**Assigned task**.
Below are records; count how many of their lines contain the string "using", and give only that number.

**Source material**.
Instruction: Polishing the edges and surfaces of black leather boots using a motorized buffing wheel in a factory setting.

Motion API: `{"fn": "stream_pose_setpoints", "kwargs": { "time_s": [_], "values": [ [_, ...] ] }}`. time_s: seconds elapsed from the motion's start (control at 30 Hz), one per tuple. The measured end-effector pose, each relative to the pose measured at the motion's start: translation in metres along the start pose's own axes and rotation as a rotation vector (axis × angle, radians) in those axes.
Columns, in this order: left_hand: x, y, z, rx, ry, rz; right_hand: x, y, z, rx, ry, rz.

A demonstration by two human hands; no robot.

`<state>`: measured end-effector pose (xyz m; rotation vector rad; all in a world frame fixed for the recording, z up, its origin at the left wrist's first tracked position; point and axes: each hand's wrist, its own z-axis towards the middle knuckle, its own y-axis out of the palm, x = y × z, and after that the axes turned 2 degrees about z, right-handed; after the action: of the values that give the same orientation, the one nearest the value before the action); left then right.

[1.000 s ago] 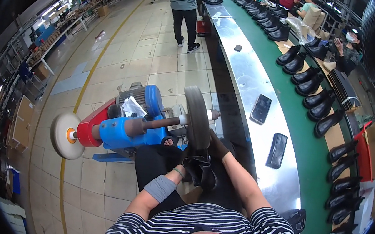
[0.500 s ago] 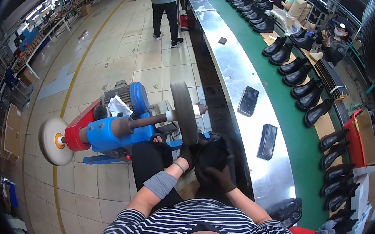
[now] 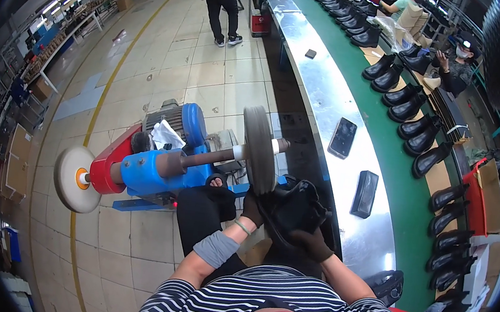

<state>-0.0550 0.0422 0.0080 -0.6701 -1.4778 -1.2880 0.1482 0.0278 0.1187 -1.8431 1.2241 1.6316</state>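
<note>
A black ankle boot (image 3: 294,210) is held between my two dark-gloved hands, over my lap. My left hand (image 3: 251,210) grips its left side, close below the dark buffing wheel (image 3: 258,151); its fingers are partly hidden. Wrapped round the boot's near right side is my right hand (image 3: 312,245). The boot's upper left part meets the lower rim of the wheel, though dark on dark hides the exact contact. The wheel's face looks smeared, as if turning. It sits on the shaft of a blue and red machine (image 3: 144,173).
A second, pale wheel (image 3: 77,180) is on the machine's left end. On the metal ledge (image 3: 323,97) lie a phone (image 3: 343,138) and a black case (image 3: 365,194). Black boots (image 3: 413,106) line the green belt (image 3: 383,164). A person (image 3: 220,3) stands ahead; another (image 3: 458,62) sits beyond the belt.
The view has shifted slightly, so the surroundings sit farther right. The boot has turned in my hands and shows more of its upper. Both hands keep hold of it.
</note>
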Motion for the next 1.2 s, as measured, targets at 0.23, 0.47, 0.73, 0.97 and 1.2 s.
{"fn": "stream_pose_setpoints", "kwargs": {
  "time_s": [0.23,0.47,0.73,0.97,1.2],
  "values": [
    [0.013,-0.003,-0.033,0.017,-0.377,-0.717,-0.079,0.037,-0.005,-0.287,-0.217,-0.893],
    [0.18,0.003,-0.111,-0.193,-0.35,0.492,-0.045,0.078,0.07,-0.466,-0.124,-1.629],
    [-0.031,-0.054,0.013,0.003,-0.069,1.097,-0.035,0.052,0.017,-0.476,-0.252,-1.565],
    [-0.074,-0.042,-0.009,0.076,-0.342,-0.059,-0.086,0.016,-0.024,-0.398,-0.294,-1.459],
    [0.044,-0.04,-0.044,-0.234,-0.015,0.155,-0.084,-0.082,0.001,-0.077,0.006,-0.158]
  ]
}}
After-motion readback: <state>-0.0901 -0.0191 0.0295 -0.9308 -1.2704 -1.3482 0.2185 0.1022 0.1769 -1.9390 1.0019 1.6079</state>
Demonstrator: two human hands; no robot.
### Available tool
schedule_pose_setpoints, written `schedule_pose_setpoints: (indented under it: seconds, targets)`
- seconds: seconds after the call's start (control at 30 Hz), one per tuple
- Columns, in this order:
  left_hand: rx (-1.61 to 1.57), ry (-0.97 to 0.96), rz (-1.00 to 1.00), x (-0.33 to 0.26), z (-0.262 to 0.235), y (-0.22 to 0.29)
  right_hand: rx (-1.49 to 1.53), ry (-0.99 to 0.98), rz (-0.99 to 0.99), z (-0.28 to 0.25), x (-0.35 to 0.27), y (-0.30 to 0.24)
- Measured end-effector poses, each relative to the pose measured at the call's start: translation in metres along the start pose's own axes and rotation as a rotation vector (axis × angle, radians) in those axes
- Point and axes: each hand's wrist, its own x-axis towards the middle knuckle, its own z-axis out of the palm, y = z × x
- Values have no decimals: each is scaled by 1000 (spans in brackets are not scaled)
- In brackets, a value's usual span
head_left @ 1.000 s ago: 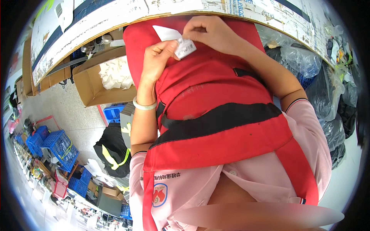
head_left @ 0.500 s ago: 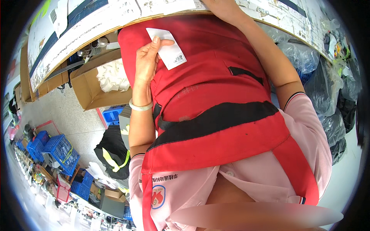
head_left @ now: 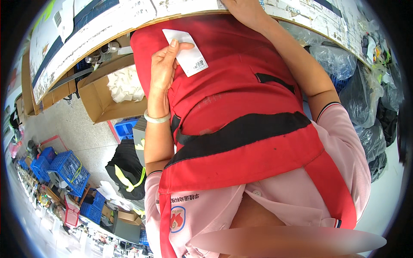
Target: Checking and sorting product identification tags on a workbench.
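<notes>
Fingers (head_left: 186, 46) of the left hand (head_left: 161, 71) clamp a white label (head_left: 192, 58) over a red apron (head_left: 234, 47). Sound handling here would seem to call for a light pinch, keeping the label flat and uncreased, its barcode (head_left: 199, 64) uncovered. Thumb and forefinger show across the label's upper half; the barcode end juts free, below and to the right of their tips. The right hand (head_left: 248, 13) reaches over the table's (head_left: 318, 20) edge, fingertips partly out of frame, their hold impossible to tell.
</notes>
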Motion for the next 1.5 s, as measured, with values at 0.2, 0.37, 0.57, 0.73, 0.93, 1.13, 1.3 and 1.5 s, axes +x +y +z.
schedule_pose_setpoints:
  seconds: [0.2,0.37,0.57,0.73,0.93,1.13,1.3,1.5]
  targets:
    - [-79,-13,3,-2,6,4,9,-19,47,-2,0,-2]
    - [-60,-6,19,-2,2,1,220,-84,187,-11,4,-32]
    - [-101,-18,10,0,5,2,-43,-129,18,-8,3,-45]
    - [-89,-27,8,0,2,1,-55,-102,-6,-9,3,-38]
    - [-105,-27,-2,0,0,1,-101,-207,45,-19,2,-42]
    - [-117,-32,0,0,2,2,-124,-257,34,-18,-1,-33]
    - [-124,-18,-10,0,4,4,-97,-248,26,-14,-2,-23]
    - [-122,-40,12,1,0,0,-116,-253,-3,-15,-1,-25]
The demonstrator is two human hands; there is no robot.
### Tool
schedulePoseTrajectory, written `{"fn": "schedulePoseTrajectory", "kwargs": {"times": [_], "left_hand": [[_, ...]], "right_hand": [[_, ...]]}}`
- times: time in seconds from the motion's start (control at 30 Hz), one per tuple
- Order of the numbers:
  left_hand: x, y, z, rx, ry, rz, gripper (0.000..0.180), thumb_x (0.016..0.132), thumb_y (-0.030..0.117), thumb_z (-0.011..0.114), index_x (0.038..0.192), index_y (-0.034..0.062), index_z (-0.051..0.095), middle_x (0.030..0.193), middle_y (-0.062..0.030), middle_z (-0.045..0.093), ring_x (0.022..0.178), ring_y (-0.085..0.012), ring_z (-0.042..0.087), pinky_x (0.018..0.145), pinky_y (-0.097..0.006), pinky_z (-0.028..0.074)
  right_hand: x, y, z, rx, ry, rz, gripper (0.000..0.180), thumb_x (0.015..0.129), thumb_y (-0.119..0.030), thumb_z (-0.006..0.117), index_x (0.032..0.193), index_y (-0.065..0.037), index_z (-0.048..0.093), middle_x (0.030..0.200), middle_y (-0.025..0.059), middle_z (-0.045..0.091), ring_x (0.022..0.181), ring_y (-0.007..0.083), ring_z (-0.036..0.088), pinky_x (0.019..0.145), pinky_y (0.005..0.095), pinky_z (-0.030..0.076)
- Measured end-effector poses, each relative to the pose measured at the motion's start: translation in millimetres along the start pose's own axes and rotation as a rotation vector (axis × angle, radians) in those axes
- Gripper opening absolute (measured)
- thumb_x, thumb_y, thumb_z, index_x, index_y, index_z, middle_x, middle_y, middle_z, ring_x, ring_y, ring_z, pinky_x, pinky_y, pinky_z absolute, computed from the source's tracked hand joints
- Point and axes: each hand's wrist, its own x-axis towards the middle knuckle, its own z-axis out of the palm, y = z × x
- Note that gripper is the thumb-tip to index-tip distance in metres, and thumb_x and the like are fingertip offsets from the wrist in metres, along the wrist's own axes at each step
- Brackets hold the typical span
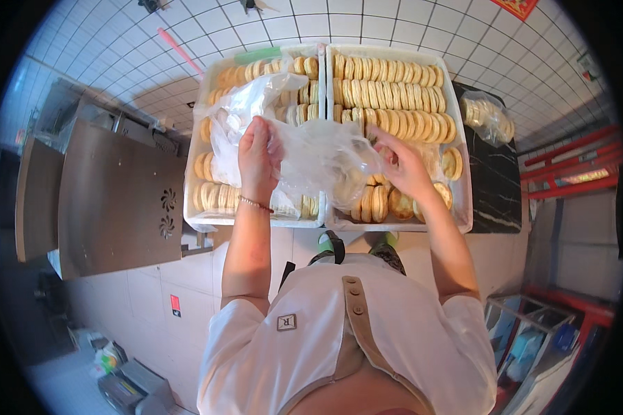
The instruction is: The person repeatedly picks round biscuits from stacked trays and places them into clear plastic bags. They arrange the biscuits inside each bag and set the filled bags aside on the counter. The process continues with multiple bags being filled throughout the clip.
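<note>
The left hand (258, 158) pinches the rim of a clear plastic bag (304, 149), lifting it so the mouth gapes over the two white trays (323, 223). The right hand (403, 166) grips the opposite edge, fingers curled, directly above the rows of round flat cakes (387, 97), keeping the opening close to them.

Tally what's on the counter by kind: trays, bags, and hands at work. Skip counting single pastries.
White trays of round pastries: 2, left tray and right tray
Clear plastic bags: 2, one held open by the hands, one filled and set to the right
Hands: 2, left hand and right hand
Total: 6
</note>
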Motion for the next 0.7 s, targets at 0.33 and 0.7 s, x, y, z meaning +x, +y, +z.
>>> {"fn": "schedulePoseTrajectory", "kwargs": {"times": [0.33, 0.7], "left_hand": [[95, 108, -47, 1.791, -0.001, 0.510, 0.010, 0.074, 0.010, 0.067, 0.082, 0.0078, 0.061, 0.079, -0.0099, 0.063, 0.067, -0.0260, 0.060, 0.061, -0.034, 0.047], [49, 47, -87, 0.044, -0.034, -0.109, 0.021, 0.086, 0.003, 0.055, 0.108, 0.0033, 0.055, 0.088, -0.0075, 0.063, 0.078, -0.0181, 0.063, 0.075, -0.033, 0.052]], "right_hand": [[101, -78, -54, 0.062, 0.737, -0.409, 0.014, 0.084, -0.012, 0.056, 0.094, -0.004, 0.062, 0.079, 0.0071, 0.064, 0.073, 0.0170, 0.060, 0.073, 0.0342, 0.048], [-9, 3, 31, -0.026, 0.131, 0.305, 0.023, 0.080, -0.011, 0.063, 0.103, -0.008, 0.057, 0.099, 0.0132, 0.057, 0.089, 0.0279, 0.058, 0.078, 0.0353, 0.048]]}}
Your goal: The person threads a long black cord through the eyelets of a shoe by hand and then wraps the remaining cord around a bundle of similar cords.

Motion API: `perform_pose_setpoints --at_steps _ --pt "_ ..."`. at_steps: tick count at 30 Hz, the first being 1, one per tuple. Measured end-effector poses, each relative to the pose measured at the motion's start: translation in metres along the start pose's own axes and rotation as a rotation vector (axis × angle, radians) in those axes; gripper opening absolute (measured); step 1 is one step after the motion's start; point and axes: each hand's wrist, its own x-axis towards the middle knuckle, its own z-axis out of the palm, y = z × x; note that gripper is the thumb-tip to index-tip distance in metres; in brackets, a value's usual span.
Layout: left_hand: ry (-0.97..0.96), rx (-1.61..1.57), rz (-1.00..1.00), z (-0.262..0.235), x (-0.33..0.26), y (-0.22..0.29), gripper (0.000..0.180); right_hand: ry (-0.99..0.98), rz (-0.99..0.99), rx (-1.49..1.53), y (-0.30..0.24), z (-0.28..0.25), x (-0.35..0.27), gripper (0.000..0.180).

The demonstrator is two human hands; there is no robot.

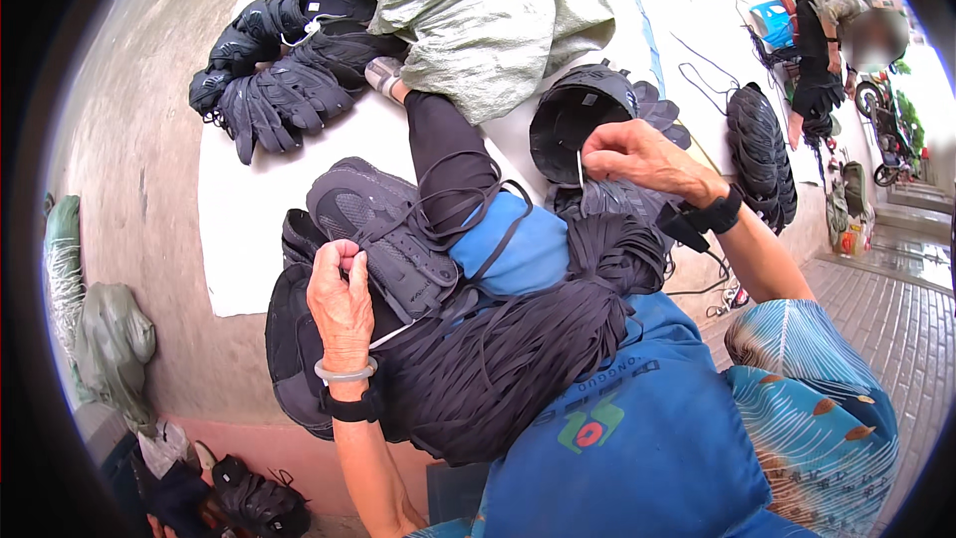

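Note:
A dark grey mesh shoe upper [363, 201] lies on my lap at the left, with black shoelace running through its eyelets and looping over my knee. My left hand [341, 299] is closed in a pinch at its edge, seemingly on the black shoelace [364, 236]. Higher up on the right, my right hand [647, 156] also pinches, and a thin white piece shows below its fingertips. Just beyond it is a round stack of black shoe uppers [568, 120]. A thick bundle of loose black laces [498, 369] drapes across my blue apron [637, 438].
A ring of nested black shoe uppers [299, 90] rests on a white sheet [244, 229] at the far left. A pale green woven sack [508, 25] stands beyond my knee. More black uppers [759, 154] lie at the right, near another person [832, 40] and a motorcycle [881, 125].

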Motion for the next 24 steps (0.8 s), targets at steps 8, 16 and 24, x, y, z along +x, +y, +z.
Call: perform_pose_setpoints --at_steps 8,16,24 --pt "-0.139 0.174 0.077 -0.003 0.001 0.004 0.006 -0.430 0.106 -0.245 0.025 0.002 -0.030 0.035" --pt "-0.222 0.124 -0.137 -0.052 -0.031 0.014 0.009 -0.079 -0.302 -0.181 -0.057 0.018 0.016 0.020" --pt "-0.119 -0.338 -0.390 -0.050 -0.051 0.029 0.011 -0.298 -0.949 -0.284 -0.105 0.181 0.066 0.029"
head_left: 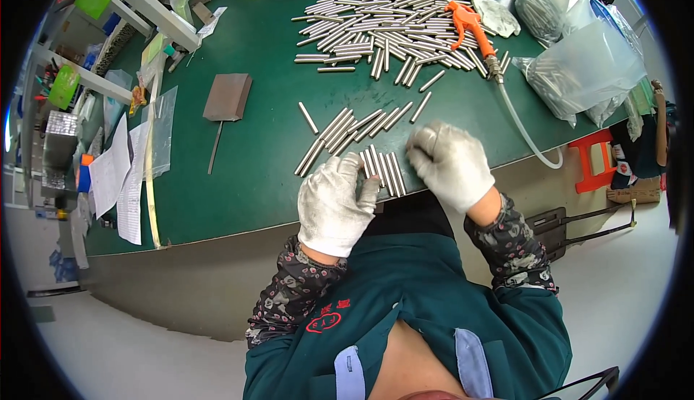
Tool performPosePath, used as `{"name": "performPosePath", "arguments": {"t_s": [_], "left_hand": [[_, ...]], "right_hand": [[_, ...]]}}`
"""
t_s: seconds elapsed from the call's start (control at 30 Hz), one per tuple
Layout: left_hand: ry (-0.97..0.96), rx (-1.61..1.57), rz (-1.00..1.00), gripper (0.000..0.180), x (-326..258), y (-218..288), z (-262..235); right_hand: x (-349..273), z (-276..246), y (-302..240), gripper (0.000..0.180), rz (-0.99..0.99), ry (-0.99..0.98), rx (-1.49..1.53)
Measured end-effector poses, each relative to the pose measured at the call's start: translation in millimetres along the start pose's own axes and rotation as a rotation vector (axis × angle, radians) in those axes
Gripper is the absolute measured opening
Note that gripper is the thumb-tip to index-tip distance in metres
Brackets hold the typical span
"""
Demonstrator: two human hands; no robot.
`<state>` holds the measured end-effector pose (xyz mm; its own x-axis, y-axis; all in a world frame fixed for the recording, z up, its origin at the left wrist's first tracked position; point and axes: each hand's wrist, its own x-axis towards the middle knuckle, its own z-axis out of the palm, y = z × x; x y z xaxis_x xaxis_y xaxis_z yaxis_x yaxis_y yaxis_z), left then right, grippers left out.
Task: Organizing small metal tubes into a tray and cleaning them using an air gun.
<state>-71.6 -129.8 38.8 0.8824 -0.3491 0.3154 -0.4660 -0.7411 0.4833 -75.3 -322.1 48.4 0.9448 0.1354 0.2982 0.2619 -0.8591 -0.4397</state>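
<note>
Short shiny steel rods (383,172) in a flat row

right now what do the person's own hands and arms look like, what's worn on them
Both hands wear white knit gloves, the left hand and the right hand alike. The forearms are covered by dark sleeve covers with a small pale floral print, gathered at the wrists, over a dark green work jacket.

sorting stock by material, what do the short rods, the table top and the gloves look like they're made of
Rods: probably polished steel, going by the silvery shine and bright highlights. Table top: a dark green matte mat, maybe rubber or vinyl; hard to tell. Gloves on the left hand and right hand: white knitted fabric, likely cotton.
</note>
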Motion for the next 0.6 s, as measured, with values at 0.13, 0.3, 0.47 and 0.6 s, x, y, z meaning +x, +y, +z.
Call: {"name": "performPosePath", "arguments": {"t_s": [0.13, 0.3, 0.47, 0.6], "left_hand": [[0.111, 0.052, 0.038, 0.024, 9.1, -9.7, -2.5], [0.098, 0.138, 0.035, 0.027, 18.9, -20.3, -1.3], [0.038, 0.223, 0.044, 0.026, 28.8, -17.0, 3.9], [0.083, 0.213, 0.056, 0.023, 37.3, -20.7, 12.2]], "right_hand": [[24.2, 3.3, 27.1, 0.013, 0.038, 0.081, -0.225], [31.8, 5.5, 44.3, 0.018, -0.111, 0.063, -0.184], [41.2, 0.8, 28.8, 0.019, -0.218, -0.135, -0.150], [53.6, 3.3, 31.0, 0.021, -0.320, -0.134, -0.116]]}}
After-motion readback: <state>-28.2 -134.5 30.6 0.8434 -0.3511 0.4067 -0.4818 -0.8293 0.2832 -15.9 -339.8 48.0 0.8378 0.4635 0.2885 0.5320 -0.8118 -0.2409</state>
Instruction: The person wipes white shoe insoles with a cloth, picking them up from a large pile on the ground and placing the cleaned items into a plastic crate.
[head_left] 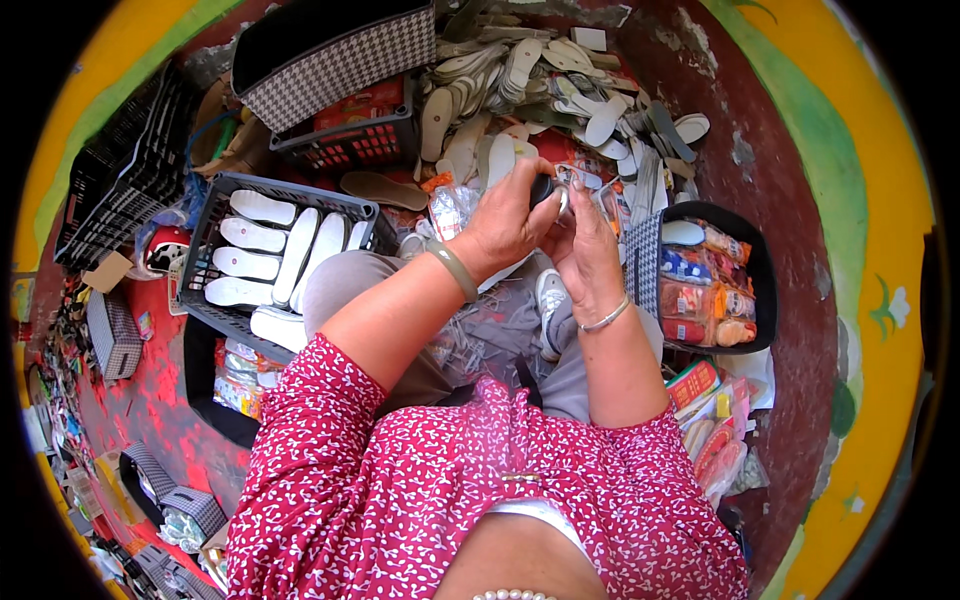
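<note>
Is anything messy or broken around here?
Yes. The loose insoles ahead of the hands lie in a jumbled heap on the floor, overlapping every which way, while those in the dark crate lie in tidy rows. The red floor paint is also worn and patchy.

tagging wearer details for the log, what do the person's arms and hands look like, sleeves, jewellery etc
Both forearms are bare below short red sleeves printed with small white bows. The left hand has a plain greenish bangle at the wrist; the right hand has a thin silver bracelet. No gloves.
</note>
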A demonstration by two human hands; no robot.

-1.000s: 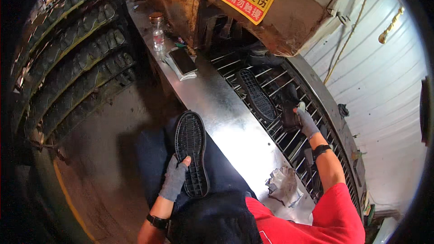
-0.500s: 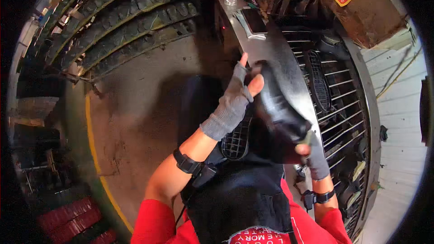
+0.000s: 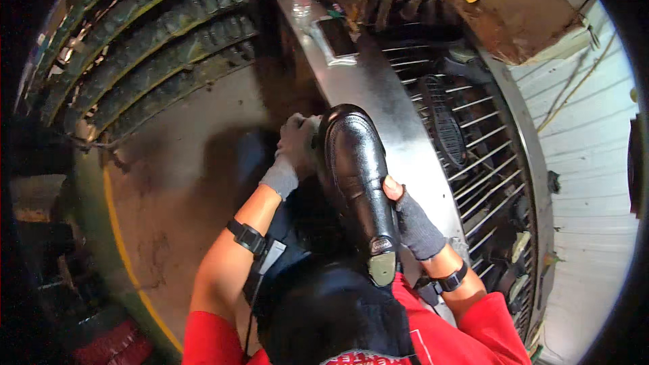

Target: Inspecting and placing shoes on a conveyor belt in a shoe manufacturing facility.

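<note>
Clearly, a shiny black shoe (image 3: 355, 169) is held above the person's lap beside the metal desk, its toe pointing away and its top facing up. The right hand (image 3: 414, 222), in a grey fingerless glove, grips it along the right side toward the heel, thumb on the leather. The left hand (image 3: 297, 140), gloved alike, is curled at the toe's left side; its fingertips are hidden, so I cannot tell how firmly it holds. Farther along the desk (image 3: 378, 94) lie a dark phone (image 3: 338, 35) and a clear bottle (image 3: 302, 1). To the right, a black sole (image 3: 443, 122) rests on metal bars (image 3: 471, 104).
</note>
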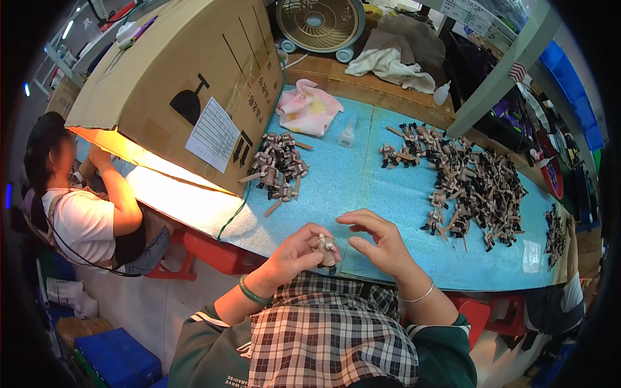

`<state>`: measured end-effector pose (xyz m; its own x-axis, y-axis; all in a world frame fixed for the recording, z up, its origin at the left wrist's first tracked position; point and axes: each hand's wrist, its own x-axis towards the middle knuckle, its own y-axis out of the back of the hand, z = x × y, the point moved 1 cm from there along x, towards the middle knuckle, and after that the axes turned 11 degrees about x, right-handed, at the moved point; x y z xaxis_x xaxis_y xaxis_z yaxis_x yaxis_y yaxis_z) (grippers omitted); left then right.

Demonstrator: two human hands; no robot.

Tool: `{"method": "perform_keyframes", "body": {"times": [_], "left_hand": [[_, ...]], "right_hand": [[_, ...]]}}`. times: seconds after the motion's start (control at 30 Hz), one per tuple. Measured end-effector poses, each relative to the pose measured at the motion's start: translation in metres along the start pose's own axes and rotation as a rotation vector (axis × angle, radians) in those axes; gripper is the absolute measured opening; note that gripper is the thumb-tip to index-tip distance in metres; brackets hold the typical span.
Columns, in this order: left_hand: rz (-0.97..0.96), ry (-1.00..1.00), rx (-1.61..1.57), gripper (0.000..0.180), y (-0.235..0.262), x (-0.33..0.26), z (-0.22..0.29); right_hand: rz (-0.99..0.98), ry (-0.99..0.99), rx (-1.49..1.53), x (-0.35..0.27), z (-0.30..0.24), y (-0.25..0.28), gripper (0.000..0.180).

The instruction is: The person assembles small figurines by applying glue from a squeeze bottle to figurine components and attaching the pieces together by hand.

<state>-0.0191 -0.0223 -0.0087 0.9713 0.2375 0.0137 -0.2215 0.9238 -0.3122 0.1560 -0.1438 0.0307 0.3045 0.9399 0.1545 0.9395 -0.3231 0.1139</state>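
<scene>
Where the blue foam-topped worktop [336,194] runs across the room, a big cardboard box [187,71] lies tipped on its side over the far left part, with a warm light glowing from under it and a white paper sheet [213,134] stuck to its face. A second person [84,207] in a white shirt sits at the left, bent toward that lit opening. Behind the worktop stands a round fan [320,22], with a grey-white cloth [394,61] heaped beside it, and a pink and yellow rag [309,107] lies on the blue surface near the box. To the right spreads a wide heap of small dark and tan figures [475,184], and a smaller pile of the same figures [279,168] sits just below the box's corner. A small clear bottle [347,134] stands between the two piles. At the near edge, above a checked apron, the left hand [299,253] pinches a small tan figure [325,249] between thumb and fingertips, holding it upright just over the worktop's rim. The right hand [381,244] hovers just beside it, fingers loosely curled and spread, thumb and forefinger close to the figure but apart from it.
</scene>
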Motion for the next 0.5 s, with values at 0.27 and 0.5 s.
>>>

**Output for this exercise**.
2